Palestinians have long maintained that settlement expansion is prohibited by Article 31 of the Oslo II agreement, which notes that the "integrity and status" of the West Bank and Gaza Strip are to be maintained during the interim period scheduled to last until 1999. The agreement prohibits each party from "initiating or taking any step that will change the status" of the occupied territories during this period.

Israel rejects the applicability of these clauses to settlement. During the Labor era, Palestinian concerns about settlements were muted, and the PA's agreement to Israeli demands such as the bypass roads facilitated settlement expansion.

Arafat described Israel's August 12 decision to place mobile homes in West Bank settlements as "a new breach of what had been agreed upon and what had been signed."

"We see how these mobile homes become permanent," said Hanan Ashrawi, minister of higher education. "You cannot say you are part of a peace process based on land for peace and continue to confiscate land. Violations which lead to settlement expansion and land confiscation," she charged, "undermine the foundations of the Oslo process."

Ashrawi criticized the U.S. for not opposing Netanyahu's policy: "When Netanyahu speaks of the settlements and expanding them, no US official sought to emphasize that settlements are illegal and unlawful and run counter to the peace process."

In an additional reflection of the popular antipathy toward the settlements, Hamas issued a communique on August 15 calling for an uprising against settlements. Dr. Mahmoud al-Zahhar, Hamas leader in the Gaza Strip and the key speaker at a rally called to oppose settlements, suggested a number of anti-settlement actions, including scattering nails on roads frequented by settlers, staging sit-ins to block roads to settlements, and installing loudspeakers to disrupt settler life.

At the first meeting of the joint steering committee overseeing the implementation of the Oslo accords, PA representative Jamil Tarifi declared, "Israel now speaks of 'no peace without security' so we are adding that there will be no peace with settlements."
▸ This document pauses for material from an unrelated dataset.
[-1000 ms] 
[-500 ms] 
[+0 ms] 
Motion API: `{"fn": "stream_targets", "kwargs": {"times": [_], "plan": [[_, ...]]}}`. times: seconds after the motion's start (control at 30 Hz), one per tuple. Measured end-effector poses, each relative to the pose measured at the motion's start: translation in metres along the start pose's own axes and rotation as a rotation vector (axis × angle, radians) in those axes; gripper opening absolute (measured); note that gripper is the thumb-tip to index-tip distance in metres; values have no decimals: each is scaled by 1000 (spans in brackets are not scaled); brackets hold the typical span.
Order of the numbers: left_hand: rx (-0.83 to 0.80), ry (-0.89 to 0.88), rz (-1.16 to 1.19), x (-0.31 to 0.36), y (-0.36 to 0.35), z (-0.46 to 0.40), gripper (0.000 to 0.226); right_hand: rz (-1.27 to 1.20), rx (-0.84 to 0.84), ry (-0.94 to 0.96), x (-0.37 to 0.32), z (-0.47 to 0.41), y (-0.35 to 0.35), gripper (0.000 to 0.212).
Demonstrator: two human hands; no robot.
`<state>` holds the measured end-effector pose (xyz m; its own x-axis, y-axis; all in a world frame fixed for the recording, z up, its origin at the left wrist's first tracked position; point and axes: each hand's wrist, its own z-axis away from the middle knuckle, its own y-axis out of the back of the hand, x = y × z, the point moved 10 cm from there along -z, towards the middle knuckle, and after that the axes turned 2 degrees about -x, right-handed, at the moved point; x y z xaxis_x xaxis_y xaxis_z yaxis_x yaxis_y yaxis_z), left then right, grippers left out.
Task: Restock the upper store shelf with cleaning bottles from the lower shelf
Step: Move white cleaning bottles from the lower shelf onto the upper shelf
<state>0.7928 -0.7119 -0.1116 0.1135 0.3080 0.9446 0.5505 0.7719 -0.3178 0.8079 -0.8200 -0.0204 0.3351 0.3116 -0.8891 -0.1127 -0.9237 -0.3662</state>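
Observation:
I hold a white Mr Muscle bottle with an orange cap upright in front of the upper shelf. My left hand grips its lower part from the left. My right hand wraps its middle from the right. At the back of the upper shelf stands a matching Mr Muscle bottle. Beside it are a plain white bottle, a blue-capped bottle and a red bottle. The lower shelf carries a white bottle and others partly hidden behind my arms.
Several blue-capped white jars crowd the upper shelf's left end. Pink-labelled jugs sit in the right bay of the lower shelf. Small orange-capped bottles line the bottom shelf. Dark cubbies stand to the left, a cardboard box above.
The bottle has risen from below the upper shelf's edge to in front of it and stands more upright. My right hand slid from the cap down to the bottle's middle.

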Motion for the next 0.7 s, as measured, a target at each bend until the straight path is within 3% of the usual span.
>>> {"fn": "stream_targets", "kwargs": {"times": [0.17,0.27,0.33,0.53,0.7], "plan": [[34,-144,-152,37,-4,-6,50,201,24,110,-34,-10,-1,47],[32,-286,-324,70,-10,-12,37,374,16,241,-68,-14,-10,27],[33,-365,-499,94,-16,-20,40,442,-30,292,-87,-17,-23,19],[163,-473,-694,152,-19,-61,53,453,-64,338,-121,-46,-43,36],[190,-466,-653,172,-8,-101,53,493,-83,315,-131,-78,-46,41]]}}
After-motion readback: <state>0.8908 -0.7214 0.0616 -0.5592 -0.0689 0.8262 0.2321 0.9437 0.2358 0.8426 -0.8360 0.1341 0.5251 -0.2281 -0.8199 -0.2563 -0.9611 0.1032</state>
Ashrawi condemned the August 28 approval to build more than 3,500 new settlement dwellings: "These are the real actions. We are not interested in statements of appeasement and promises in the air. . . . The real proof is in this decision to build thousands more housing units, to confiscate more land, to expand settlements and settlement activities."

Negotiations Stalemated


The unprecedented Palestinian attention to settlement policy decisions by the Netanyahu government during the summer owes less to the changes that these decisions signal in Israeli settlement policy than to the general deterioration in the atmosphere of Israeli-Palestinian affairs that followed in the immediate wake of Netanyahu's victory. Announcements regarding settlement expansion are now occurring in an overall atmosphere characterized by diplomatic stalemate and the new Israeli government's opposition to objectives at the heart of Palestinian strategy--the creation of a Palestinian state with Jerusalem as its capital.

At a meeting of the Likud central committee on September 5, Netanyahu vowed, "There never will be a Palestinian state between the [Mediterranean] Sea and the [Jordan] River."

In contrast, while settlement expansion policies during the Labor era were the source of never ending Palestinian frustration, Palestinian leaders became reconciled to them as a necessary cost of the negotiating process. Similar policies are now viewed in a more critical light.